He had not a minute more to lose. He pulled the axe quite out, swung it with both arms,
scarcely conscious of himself, and almost without effort, almost mechanically, brought
the blunt side down on her head. He seemed not to use his own strength in this. But as
soon as he had once brought the axe down, his strength returned to him.
The old woman was as always bareheaded. Her thin, light hair, streaked with grey,
thickly smeared with grease, was plaited in a rat's tail and fastened by a broken horn
comb which stood out on the nape of her neck. As she was so short, the blow fell on the
very top of her skull. She cried out, but very faintly, and suddenly sank all of a heap on
the floor, raising her hands to her head. In one hand she still held "the pledge." Then he
dealt her another and another blow with the blunt side and on the same spot. The blood
gushed as from an overturned glass, the body fell back. He stepped back, let it fall, and
at once bent over her face; she was dead. Her eyes seemed to be starting out of their
sockets, the brow and the whole face were drawn and contorted convulsively.
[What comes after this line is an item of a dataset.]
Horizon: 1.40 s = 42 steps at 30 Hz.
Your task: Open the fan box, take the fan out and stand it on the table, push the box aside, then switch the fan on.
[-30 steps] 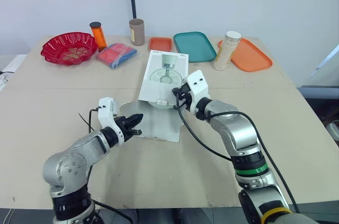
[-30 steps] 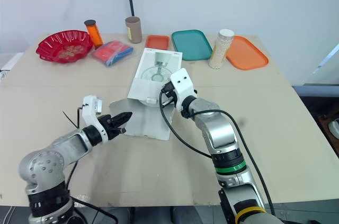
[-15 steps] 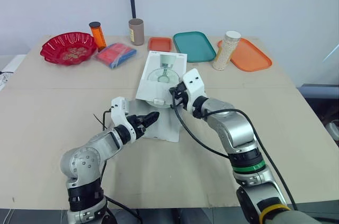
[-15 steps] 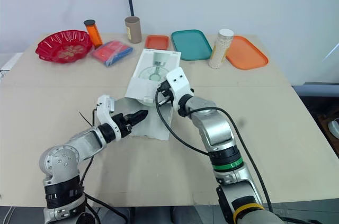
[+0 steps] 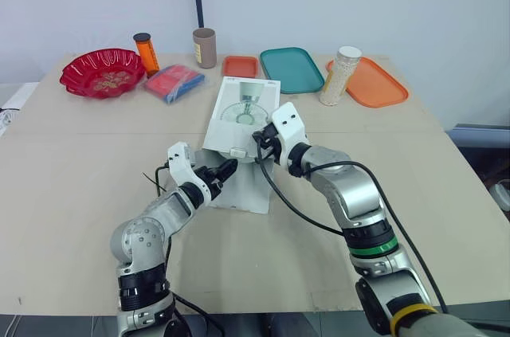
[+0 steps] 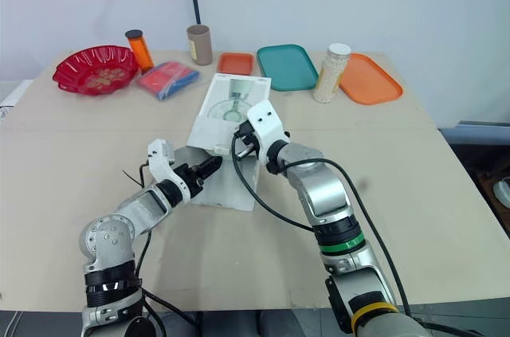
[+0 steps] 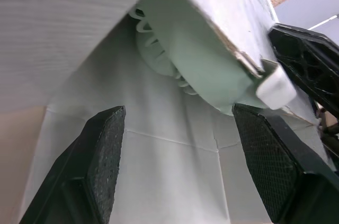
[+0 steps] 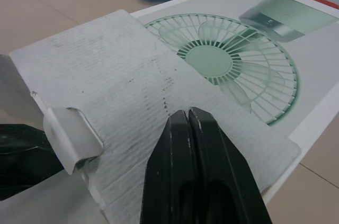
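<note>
The white fan box (image 5: pixel 243 114) lies mid-table, its lid with the fan picture tilted up at the near edge over a flat white flap (image 5: pixel 249 190). My right gripper (image 5: pixel 259 139) is shut, its fingers (image 8: pixel 188 144) lying against the top of the lid near that raised edge. My left gripper (image 5: pixel 225 170) is open at the mouth of the box, with its fingers (image 7: pixel 103 150) pointing into the gap under the lid. Inside that gap the pale green fan (image 7: pixel 180 60) shows, apart from both fingers. Nothing is between the left fingers.
Along the table's far side stand a red bowl (image 5: pixel 103 72), an orange bottle (image 5: pixel 147 52), a cardboard tube (image 5: pixel 205 47), a blue-red packet (image 5: pixel 174 82), a small orange tray (image 5: pixel 241 66), a teal tray (image 5: pixel 292 68), a jar of white grains (image 5: pixel 341 75) and an orange tray (image 5: pixel 374 82).
My left gripper has opened and moved forward to the box's open near side. The right gripper has shifted a little to the left with the lid edge, still shut.
</note>
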Available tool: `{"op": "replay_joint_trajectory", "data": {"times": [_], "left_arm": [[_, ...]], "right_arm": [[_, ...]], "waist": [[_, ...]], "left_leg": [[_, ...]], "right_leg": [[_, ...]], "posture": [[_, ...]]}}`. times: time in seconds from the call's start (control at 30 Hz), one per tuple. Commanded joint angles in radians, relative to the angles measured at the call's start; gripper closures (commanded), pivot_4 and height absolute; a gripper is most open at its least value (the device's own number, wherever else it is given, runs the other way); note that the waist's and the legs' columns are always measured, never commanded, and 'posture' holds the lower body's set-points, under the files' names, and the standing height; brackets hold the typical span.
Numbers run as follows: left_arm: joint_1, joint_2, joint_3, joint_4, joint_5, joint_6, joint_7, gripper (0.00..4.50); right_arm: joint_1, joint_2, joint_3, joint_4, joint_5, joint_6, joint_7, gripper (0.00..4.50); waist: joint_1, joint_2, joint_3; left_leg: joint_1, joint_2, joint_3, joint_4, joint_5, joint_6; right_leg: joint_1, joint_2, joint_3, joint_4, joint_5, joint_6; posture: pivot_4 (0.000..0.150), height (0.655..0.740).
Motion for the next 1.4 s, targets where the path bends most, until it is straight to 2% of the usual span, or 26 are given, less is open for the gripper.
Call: {"op": "replay_joint_trajectory", "data": {"times": [0.03,0.17,0.63,1.4], "left_arm": [[0.001,0.005,-0.021,-0.011,-0.006,-0.026,0.002,1.07],[-0.014,0.004,-0.033,0.020,-0.003,-0.056,0.003,1.07],[-0.015,-0.010,-0.027,-0.017,-0.116,-0.065,0.009,1.07],[-0.066,-0.023,-0.036,0.072,-0.110,-0.172,0.042,1.07]], "right_arm": [[0.008,-0.006,0.012,0.042,-0.013,0.017,0.004,4.50],[0.009,-0.008,0.014,0.042,-0.015,0.014,0.007,4.50],[0.017,-0.017,0.030,0.038,-0.019,0.012,0.023,4.50],[0.032,-0.017,0.027,0.022,-0.031,0.017,0.028,4.50]], "waist": [[0.000,0.000,0.000],[0.000,0.000,0.000],[0.000,0.000,0.000],[0.002,0.000,0.000]], "left_leg": [[0.000,0.000,0.000,0.000,0.000,0.000],[0.000,0.000,0.000,0.000,0.000,0.000],[0.000,0.000,0.000,0.000,0.000,-0.001],[0.000,0.000,0.000,-0.001,0.001,-0.002]], "right_leg": [[0.000,0.000,0.000,0.000,0.000,0.000],[0.000,0.000,0.000,0.000,0.000,0.000],[0.000,0.000,0.000,0.000,0.000,0.000],[0.000,0.000,0.000,-0.002,0.000,0.000]], "posture": [[0.150,0.7400],[0.150,0.7400],[0.150,0.7400],[0.150,0.7400]]}}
He laid the axe on the ground near the dead body and felt at once in her pocket (trying
to avoid the streaming body)--the same right-hand pocket from which she had taken the
key on his last visit. He was in full possession of his faculties, free from confusion or
giddiness, but his hands were still trembling. He remembered afterwards that he had
been particularly collected and careful, trying all the time not to get smeared with
blood. . . . He pulled out the keys at once, they were all, as before, in one bunch on a
steel ring. He ran at once into the bedroom with them. It was a very small room with a
whole shrine of holy images. Against the other wall stood a big bed, very clean and
covered with a silk patchwork wadded quilt. Against a third wall was a chest of drawers.Strange to say, so soon as he began to fit the keys into the chest, so soon as he heard
their jingling, a convulsive shudder passed over him. He suddenly felt tempted again to
give it all up and go away. But that was only for an instant; it was too late to go back. He
positively smiled at himself, when suddenly another terrifying idea occurred to his mind.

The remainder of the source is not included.